Lamia, que vive con su abuela Bibi, es escogida mediante sorteo en su clase para traer un pastel el día del aniversario de Sadam Husein. Ellas dos y su gallo mascota viajan a la ciudad para comprar los ingredientes necesarios para la tarta, sabiendo que negarse podría significar la prisión o incluso la muerte. Una vez allí, Lamia, sintiéndose traicionada por su abuela, decide escaparse y conseguir los ingredientes por sí sola, con lo poco que lleva encima. Muy a la Kiarostami, la niña, el gallo y su amigo Saeed emprenden una travesía por las calles y comercios de la ciudad, utilizando su astucia infantil para hacerse con la suya. Pero, al contrario del cineasta iraní, la pretendida sencillez de la propuesta es artificial y maquetada en pro de una espectacularidad pasmosa y propagandística.

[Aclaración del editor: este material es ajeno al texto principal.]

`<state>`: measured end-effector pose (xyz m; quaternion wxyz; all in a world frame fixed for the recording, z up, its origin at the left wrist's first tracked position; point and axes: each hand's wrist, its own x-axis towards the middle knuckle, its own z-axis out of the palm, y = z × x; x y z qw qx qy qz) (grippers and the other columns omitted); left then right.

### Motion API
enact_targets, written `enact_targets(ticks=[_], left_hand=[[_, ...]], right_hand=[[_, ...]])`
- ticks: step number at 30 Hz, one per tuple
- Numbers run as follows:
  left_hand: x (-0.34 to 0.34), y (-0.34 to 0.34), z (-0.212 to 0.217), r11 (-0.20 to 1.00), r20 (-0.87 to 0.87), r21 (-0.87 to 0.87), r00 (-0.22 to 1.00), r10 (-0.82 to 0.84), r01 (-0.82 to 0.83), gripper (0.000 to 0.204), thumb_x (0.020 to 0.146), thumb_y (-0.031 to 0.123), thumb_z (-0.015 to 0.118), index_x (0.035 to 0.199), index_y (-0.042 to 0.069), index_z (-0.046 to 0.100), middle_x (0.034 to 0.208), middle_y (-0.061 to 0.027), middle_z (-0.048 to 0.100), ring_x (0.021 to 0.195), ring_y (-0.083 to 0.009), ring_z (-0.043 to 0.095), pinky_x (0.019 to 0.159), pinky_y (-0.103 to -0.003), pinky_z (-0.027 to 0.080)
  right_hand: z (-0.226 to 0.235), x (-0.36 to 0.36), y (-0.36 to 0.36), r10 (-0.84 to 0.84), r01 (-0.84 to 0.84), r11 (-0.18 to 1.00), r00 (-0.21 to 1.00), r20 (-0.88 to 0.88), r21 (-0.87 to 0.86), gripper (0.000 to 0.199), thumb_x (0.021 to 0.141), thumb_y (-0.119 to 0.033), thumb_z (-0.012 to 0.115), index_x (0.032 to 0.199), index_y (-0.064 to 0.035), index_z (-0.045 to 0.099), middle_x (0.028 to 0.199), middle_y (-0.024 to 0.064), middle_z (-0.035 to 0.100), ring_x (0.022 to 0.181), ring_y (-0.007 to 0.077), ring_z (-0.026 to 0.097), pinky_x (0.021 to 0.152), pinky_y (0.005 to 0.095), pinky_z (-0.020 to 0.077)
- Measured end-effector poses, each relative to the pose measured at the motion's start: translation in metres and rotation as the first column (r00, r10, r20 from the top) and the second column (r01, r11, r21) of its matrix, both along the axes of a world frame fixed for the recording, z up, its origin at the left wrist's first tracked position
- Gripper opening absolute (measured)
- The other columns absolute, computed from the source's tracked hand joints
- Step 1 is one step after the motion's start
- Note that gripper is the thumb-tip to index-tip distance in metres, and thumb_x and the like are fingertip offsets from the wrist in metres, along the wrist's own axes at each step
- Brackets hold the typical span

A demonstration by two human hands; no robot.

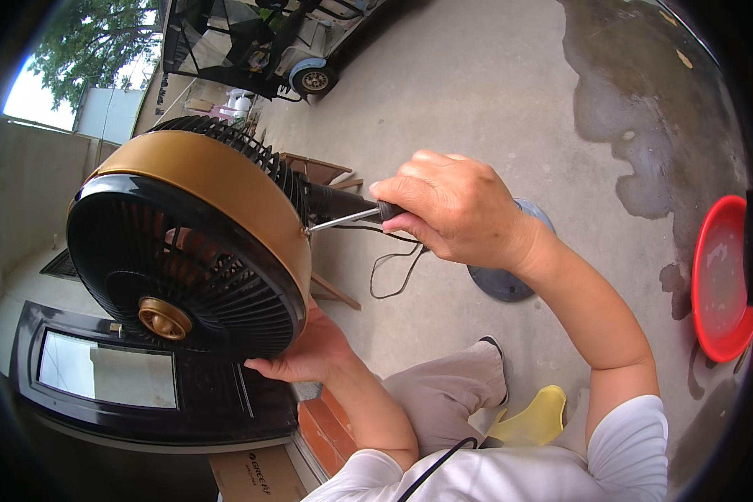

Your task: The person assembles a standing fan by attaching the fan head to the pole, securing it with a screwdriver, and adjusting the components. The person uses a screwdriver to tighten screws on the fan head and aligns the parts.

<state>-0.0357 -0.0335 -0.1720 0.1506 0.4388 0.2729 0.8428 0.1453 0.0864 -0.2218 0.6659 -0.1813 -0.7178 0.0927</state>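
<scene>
A pedestal fan [201, 163] fills the left of the head view, its black front grille and gold rim band tilted toward me. My left hand [314, 347] holds the lower right edge of the fan head, the thumb along the front and the other fingers partly hidden behind it. Closed round a dark handle, my right hand [456, 205] grips a screwdriver [347, 219]. Its metal shaft points left, and the tip touches a small fastening on the gold band's right side. The fan's dark pole runs behind my right hand to a round base [506, 284] on the floor.
A thin black cord [375, 280] loops on the concrete floor beside the pole. A red basin [719, 276] stands at far right near a wet patch [636, 109]. Left lies a black panelled door [201, 385]; a cardboard box [255, 477] is below. A wheeled vehicle [314, 79] stands behind.
</scene>
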Motion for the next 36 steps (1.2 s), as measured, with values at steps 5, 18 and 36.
enact_targets(ticks=[5, 18, 36], left_hand=[[0.004, 0.0, 0.0, 1.0, 0.015, -0.008, 1.0, 0.001, -0.001, 0.076, 0.079, 0.054, 0.054, 0.136, 0.007, 0.033, 0.137, -0.0131, 0.037, 0.125, -0.0323, 0.039, 0.102, -0.05, 0.036], [-0.021, -0.009, -0.02, 0.998, 0.053, -0.062, 0.998, -0.014, 0.017, 0.092, 0.071, 0.072, 0.053, 0.137, 0.012, 0.032, 0.139, -0.004, 0.036, 0.126, -0.0223, 0.037, 0.104, -0.041, 0.031], [0.021, -0.037, -0.004, 0.974, 0.37, -0.115, 0.918, -0.142, 0.197, 0.068, 0.077, 0.033, 0.071, 0.13, 0.008, 0.036, 0.125, -0.0012, 0.047, 0.113, -0.0162, 0.046, 0.097, -0.034, 0.038]], right_hand=[[-0.005, -0.006, 0.004, -0.304, 0.327, 0.922, 0.943, -0.134, 0.21, 0.026, 0.072, -0.013, 0.067, 0.097, -0.0097, 0.059, 0.07, -0.0007, 0.054, 0.059, 0.0139, 0.049, 0.046, 0.0252, 0.0405], [0.016, -0.015, -0.024, 0.568, -0.786, 0.44, 0.618, -0.544, -0.434, 0.084, 0.064, -0.026, 0.083, 0.131, -0.0076, 0.037, 0.118, 0.0088, 0.051, 0.06, 0.0059, 0.046, 0.059, 0.0203, 0.0443], [0.045, -0.043, -0.069, 0.364, -0.785, 0.363, 0.616, -0.699, -0.503, 0.051, 0.07, -0.028, 0.076, 0.108, -0.0042, 0.051, 0.072, -0.0035, 0.053, 0.059, 0.0019, 0.045, 0.048, 0.017, 0.0316]])
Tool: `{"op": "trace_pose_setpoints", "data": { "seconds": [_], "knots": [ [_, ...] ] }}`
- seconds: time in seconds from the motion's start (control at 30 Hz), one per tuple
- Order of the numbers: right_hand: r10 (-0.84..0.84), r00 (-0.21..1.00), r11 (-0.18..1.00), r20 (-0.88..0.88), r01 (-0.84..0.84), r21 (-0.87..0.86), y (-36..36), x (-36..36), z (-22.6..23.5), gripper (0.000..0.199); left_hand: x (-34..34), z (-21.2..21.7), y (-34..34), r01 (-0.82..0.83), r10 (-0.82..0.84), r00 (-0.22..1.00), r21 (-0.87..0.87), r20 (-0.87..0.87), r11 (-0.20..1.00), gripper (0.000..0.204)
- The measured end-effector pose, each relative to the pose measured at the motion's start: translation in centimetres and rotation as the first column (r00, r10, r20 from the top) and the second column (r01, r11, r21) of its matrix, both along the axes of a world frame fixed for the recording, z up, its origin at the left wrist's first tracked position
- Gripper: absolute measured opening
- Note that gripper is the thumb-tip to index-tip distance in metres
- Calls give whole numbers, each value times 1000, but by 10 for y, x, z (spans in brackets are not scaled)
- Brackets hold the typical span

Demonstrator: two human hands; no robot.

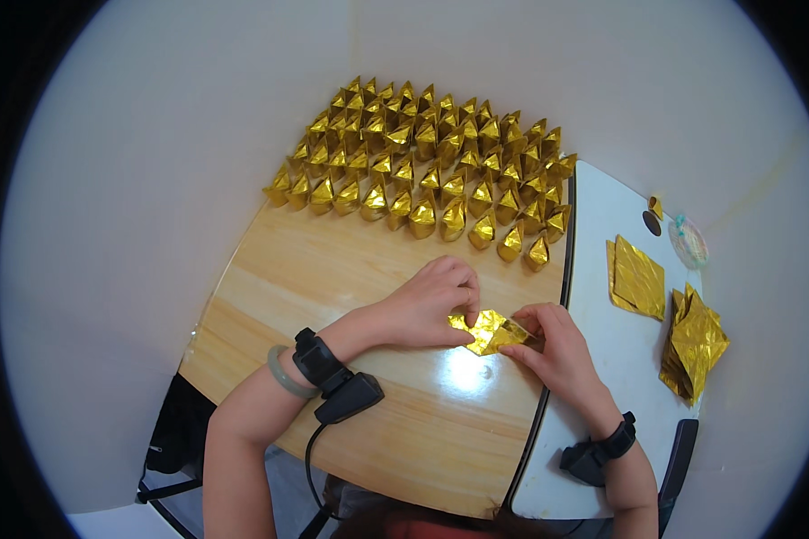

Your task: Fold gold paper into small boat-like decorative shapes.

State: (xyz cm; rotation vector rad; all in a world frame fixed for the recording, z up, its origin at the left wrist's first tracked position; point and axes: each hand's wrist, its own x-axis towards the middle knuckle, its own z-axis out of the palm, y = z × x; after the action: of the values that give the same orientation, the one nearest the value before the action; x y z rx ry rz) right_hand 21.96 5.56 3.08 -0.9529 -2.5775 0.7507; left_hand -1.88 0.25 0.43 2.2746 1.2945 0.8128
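Note:
A partly folded sheet of gold foil paper is between my hands, just above or on the wooden table. My left hand grips its left side, thumb below and curled fingers above. At the right corner my right hand pinches it between thumb and fingers. Beyond my hands stand rows of folded gold paper ingots with pointed tips, several rows deep. The nearest single ingot sits at the right end of the front row.
On the white table to the right lie a flat stack of gold sheets and a fanned pile of gold paper. A round clear item and a dark disc are behind them. A black seam divides it from the wooden table. Walls enclose both sides.

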Motion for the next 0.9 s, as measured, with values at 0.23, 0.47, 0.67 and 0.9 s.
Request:
{"op": "trace_pose_setpoints", "data": {
  "seconds": [0.23, 0.47, 0.67, 0.9],
  "knots": [
    [3, 998, 1000, -70, -3, 1, 2, 1, -5, 37, 2, 8, -1, -33, 36, 999, -93, 28, 995, 40],
    [-182, 944, 940, -277, 84, -331, 6, 2, -10, 23, 2, 2, -2, -53, 58, 980, -31, 188, 998, 25],
    [80, 943, 995, -323, -57, 80, 15, 7, -18, 19, 3, 9, -3, -19, 11, 998, 118, 66, 993, 28],
    [291, 937, 914, -192, -213, 346, 10, 3, -1, 21, 0, 7, -2, 40, -40, 999, 138, -3, 990, 28]
  ]
}}
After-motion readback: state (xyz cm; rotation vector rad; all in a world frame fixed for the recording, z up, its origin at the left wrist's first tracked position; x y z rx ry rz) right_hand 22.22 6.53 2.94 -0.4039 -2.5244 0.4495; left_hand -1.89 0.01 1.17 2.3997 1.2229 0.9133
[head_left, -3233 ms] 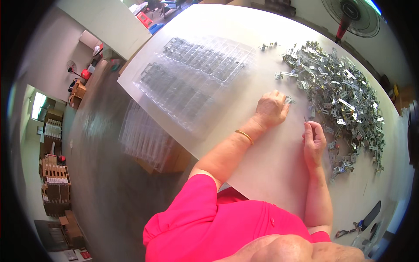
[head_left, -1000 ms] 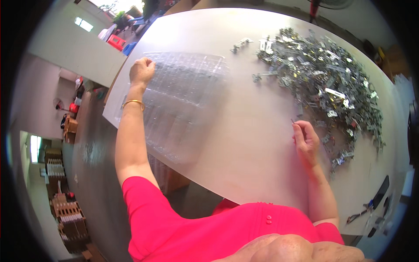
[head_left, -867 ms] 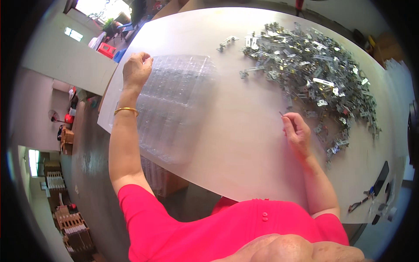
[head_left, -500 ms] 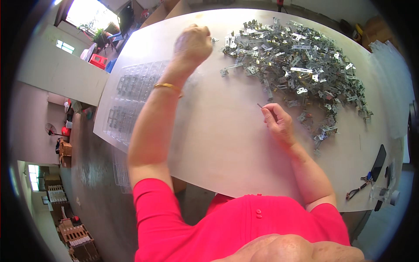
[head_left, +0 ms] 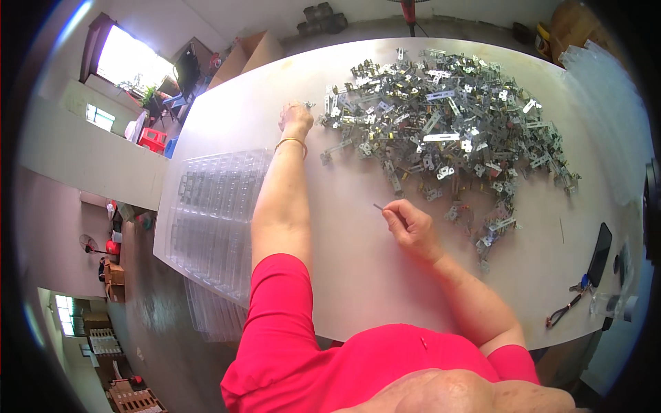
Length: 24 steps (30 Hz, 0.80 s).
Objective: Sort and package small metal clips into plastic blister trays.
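My left hand [head_left: 296, 118] reaches across the white table, its fingers curled and turned away, so whatever they hold is hidden. Right beside its fingertips lies a small metal piece [head_left: 310, 105], just off the left edge of a large heap of metal brackets [head_left: 447, 117]. Nearer to me, my right hand [head_left: 413, 227] is closed in a pinch. A thin dark rod [head_left: 377, 206] sticks out between its thumb and forefinger, pointing left above the tabletop. The heap's small silvery parts, some with brassy bits, spread out past my right hand.
Clear plastic compartment trays [head_left: 220, 206] sit on the table's left side, with another tray [head_left: 210, 310] below the edge. On the right are a dark phone [head_left: 600, 255], keys with a strap [head_left: 582, 286] and a clear bottle [head_left: 613, 306]. Clear plastic bags [head_left: 609, 117] lie at the far right.
The whole view has shifted, with the table sitting lower in the picture. My left hand stays near the small metal piece, now a little closer to it. My right hand still pinches the rod.
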Available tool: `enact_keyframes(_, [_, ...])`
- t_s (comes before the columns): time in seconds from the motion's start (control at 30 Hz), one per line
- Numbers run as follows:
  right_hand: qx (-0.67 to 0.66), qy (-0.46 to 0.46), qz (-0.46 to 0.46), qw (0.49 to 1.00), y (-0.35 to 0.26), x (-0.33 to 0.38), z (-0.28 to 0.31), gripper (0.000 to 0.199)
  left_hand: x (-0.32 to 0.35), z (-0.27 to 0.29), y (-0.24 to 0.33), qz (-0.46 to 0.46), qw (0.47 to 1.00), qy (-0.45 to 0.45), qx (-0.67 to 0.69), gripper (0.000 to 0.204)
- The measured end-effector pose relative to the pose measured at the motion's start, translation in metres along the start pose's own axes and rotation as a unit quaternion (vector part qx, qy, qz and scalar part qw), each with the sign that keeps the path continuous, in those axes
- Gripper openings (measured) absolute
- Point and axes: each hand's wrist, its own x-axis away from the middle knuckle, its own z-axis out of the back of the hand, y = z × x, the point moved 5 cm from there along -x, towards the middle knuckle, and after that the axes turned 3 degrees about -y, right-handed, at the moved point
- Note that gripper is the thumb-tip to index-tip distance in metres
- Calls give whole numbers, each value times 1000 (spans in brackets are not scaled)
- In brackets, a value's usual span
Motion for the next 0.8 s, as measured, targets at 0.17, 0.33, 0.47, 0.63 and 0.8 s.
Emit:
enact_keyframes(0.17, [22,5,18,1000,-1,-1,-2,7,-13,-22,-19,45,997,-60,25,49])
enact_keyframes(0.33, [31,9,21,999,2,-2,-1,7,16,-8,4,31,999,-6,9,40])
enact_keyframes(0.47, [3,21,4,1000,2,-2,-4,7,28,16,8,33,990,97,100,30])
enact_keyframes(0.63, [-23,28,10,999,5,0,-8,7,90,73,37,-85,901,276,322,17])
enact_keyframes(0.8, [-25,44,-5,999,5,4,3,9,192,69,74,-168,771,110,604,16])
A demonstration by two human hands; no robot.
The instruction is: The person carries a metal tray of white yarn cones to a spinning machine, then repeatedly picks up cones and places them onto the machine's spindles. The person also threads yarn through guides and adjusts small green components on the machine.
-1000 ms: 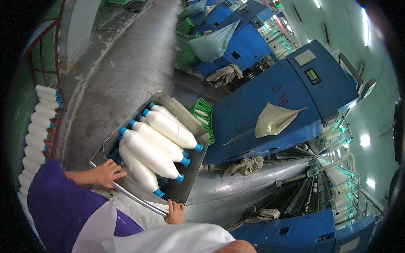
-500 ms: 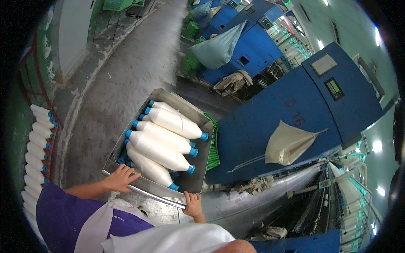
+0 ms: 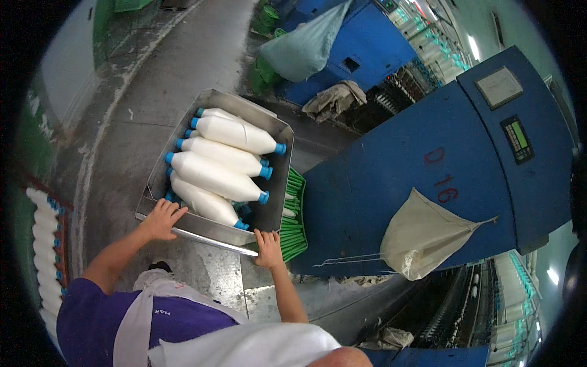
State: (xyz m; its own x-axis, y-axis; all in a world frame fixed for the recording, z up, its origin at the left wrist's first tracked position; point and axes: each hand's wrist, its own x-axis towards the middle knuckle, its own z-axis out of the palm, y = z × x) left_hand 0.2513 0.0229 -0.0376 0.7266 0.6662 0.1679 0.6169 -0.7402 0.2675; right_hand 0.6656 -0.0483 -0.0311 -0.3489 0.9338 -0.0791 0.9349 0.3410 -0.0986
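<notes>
A metal cart (image 3: pixel 286 162) stands in front of me, loaded with several large bobbins (image 3: pixel 214 176) of white yarn with blue ends, lying side by side on a slant. My left hand (image 3: pixel 161 219) is closed over the left part of the cart's handle bar (image 3: pixel 214 241), its thumb lying along the cart's near wall. Near the bar's right end, my right hand (image 3: pixel 268 248) is closed too, fingers over the cart's near corner. Part of the bar under each hand is hidden.
Close on the cart's right are a green crate (image 3: pixel 295 240) and a blue machine (image 3: pixel 379 153) with a hanging cream cloth bag (image 3: pixel 422 235). Farther ahead hang a pale blue bag (image 3: pixel 299 52) and crumpled cloth (image 3: pixel 335 101). White bobbins (image 3: pixel 46 244) line a rack at the left.
The cart sits farther up and slightly left in view, with both hands still on it. My arms are more stretched out. The blue machine looks nearer, and more of the green crate shows.
</notes>
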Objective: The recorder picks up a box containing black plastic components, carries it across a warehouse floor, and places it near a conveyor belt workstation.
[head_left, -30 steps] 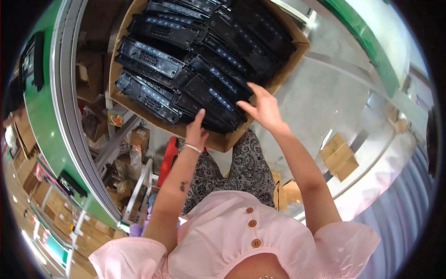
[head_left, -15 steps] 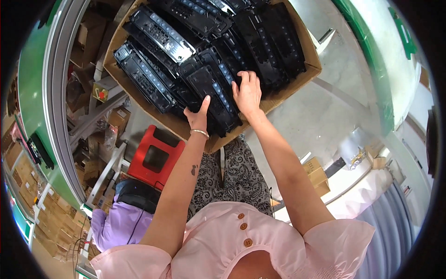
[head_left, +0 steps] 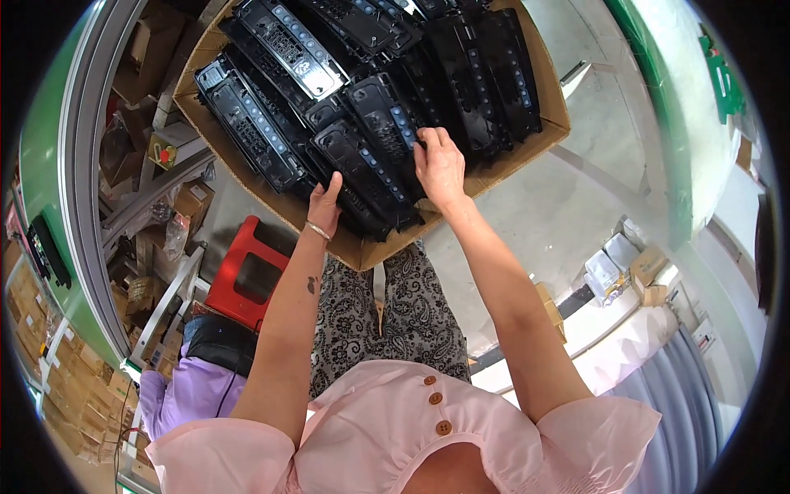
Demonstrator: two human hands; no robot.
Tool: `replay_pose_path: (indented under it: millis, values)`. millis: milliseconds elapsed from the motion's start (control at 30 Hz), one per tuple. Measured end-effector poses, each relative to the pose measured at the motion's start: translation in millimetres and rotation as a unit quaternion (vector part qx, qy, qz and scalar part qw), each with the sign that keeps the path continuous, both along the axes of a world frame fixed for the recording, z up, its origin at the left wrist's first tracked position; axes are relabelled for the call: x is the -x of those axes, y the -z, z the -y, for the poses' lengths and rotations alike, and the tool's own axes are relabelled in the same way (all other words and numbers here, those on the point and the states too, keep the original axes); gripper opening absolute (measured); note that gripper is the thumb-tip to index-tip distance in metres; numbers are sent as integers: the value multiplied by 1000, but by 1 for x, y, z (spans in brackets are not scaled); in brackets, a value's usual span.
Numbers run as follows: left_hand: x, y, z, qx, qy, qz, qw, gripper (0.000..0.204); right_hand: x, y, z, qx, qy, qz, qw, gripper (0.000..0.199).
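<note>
A cardboard box (head_left: 550,132) holds several long black plastic panels, each with a row of round bluish buttons. My left hand (head_left: 324,211) reaches in at the box's near left side, next to a black panel (head_left: 350,156). Its thumb stands up, away from the other fingers, which are mostly hidden among the panels. Farther right, my right hand (head_left: 442,169) has its fingers curled over the edge of another black panel (head_left: 384,111). More panels (head_left: 267,123) lean in rows at the left, and others (head_left: 510,78) stand at the right.
A red plastic stool (head_left: 247,276) is on the floor to the left, with a person in purple (head_left: 193,387) below it. A grey metal frame post (head_left: 78,165) rises at the left, and cartons (head_left: 82,387) are stacked beyond. White plastic trays (head_left: 609,263) lie at the right.
My left hand has shifted left and a little nearer, off the panel's side. My right hand stays at about the same panel. The view has moved slightly, so the stool sits farther left.
</note>
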State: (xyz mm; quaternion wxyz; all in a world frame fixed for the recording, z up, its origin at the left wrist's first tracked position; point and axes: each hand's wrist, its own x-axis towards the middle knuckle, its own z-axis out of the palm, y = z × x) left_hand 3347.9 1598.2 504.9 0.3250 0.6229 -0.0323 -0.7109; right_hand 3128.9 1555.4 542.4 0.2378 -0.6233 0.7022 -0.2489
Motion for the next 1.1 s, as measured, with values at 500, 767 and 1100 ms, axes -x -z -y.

Eso sí, Hasan Hadi tiene buen ojo, no como muchos otros. Es capaz de sacarle jugo a las texturas y composiciones de unos espacios que de por sí son un caramelo, tiene ideas expresivas interesantes —que acaba desaprovechando— y su forma de posicionar la cámara en ocasiones es sorprendentemente ingeniosa. Para destacar algunos momentos, la secuencia de la mezquita, que narra la desaparición del gallo en una toma sin cortes, difícilmente se puede imaginar filmada más eficientemente. El juego de las miradas que practican los niños como forma de distracción, pese a ese final que lo exagera, está muy bien encontrado, y algunos encuadres, en especial los de la tienda de relojes, saltan a la vista por su magnetismo. Esos breves halos de lucidez postiza, a su vez, se topan con un desperdicio inacabable de grandes ideas. El “abandono” de la abuela al llegar a la ciudad pierde potencia porque se desvela desde el diálogo. De igual manera, cuando Hadi narra el segundo “abandono” de Bibi, con el bastón al lado de la cama vacía, el brío del momento se extravía cuando se subraya textualmente lo ocurrido, para el espectador durmiente. Algunas imágenes también se corrompen con un contraplano innecesariamente descriptivo. La película no confía en sus propias imágenes, y aún menos en la capacidad del público para cazarlas al vuelo.

Aunque se haya presentado como la primera cinta iraquí seleccionada en Cannes, toda la inversión económica y de producción de La tarta del presidente procede de fuera de Iraq, principalmente de Estados Unidos. Esa consideración absurda sería como si Gandhi, de Richard Attenborough, se vendiera como la primera película de la India en ganar un Oscar. La tarta del presidente, a diferencia de la cinta de Attenborough, es peligrosa porque toma la apariencia de una cinta “indie”, un calculado caballo de Troya para confundir al espectador con su mensaje, valiéndose de una estética familiar en la que ya confía; por eso su parecido superfluo a Kiarostami. Con esto en mente, la artificialidad y textualidad de la obra de Hadi parecen menos la creación de un guionista torpe y desconfiado y más una calculada forma de acomodarle el camino a su fondo de propaganda neoliberal. Sadam Husein fue una persona abominable, en eso estamos todos de acuerdo, pero culparle de que Estados Unidos y sus aliados cometan crímenes de guerra, como ocurre en la secuencia final del film, es tan sesgado como penosamente actual.